The public service needs to get used to the idea that there will be budgetary restraint not just this year but for three to five years.

"They have to be thinking about different ways of delivering services when there isn't much more money. There will some [more] but not much."

But he shrugs off the suggestion Standard and Poor's will help him to rein in some of his colleagues' spending plans. "Look, it's just a warning. I'm fortunate to have a Cabinet that hasn't known good times and is showing a sense of responsibility and patience."

The Government is keeping a close eye on the banks, he says.
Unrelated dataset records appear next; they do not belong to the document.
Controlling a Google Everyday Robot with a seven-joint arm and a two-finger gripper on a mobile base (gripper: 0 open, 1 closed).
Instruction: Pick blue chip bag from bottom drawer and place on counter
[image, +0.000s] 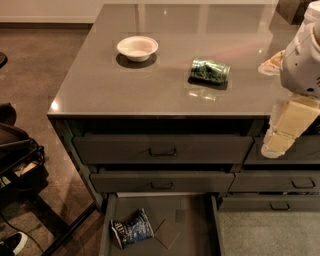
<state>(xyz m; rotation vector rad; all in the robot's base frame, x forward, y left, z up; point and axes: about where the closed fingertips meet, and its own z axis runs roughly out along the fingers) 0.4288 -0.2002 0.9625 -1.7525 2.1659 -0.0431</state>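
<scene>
The blue chip bag (132, 228) lies flat on the left part of the floor of the bottom drawer (192, 220), which is pulled open. The two drawers above it are closed. The grey counter (150, 85) spans the top of the cabinets. My gripper (276, 144) hangs at the right edge of the view, in front of the right-hand drawer column, just below the counter's front edge. It is well above and to the right of the bag and holds nothing that I can see. The white arm above it covers part of the counter's right end.
A crushed green can (210, 70) lies on the counter right of centre. A white bowl (137, 48) stands farther back left. A tan object (271, 62) sits at the counter's right, partly behind my arm. A dark cart (17, 155) stands on the floor at the left.
</scene>
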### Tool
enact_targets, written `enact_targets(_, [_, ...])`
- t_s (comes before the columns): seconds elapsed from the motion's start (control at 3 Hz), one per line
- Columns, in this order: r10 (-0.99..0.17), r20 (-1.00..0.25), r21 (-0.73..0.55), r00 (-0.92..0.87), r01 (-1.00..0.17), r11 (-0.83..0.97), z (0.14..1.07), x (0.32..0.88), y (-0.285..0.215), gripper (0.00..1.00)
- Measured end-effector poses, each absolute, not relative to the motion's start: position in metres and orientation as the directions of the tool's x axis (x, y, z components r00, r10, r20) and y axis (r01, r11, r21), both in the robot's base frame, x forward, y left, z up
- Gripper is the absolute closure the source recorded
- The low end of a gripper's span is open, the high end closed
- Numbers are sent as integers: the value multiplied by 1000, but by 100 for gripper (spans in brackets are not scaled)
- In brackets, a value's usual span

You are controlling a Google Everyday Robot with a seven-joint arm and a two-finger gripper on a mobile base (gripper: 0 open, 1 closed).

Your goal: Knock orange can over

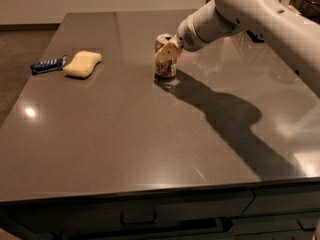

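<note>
The orange can (pixel 166 68) stands upright near the middle of the grey table (pixel 125 134), with its silver top showing. My gripper (pixel 168 52) reaches in from the upper right on the white arm (pixel 240 9). Its tan fingertips lie right against the front of the can's upper half and cover part of the label.
A yellow sponge (pixel 82 64) lies at the left of the table. A blue snack bar (pixel 48 64) lies beside it at the left edge. The arm's shadow falls across the table to the right of the can. Drawers run under the front edge.
</note>
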State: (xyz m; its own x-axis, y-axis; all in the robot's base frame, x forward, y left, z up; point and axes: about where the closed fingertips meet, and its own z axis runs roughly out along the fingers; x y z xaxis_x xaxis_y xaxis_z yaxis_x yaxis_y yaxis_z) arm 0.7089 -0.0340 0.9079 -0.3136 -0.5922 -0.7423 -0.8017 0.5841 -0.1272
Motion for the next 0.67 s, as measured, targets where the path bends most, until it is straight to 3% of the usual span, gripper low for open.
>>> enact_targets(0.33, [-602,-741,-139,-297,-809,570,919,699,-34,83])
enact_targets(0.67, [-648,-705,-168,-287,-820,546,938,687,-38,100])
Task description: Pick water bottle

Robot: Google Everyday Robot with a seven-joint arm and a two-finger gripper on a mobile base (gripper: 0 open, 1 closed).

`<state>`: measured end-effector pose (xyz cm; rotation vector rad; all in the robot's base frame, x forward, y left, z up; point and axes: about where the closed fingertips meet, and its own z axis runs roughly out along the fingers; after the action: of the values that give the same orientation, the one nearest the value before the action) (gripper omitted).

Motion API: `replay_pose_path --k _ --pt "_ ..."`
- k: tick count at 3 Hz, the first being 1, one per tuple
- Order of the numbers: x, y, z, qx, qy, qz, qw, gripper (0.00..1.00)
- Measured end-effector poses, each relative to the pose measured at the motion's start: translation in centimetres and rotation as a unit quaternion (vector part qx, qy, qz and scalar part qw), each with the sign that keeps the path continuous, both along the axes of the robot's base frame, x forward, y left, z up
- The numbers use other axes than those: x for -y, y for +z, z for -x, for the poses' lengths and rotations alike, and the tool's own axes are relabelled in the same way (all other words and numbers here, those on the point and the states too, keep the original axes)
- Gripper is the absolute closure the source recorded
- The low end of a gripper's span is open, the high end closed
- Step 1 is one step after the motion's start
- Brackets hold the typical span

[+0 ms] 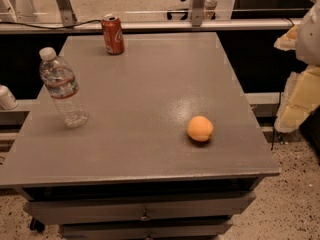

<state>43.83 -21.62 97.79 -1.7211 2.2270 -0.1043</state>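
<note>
The drawers (145, 206) under the grey table (150, 154) are nearest. An orange (200, 128) lies toward the front right. The water bottle (62, 89) stands upright at the left edge, with a red can (113, 34) well behind it. The gripper (300, 91) hangs beyond the table's right side, far from the bottle. Whether it is open or closed cannot be told.

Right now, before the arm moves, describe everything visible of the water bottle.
The water bottle is clear ribbed plastic with a white screw cap, closed, and a red-and-white label band around its middle. It stands on its base near the left edge of the grey table. Only the tabletop touches it: the red soda can stands apart at the far edge, the orange fruit well to its right. The gripper is beyond the table's right side, far from it.
</note>
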Motion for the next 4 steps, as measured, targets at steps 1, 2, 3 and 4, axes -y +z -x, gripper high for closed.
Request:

Now that it is offering guarantees for their future wholesale finding - a contingent liability which conceivably could reach $150 billion - it wants to make sure that has the desired effect, which is to maintain an adequate supply of credit into the economy.

English is not too concerned at this point that the banks are facing a funding squeeze. They have used the Reserve Bank's facility under which it lends against mortgage-backed securities more than expected and the Government's wholesale funding guarantee less than expected.

"The fact is that over the next couple of years as savings rates rise the banks are likely to be relatively well funded," he says. "Which is not to say there aren't businesses and individuals who feel hard done by when they go to their bank. The anecdotal evidence is that the banks are tightening up on anything they regard as vaguely risky."

But that is what you would expect in times like these.

English believes the recession's effects will be felt for many years after it has ended. "We are not going back to the fairyland of the last 10 years. Households are going to be less willing to take on debt and the financial system will be less willing to give it to them Savings rates are going to rise.

"I think there is going to be consistent demand for policy that builds business confidence and investment, because we are going to have a dose of unemployment that we haven't had for quite a while."

There will be a global debate about housing bubbles, monetary policy and financial regulation. And Governments will still be living with the debts they are running up now in 10 and 15 years.

The enormous wealth destruction which has occurred will cast a long shadow, especially on the babyboomers - many of whom will find their asset base has been cut in half, while they have 20 years of retirement ahead of them.

"We are starting to pick up anecdotal evidence of people preparing to stay longer in the workforce. But that will depend on the availability of jobs which, at least in shorter term, is going to get worse."

And what about Generation Y, who has never never anything but easy credit and a tight labour market?

"They will adapt. New Zealanders are resilient. They don't get paralysed by an economic downturn or economic uncertainty the way thy used to. They will roll up their sleeves ... and do what they have to."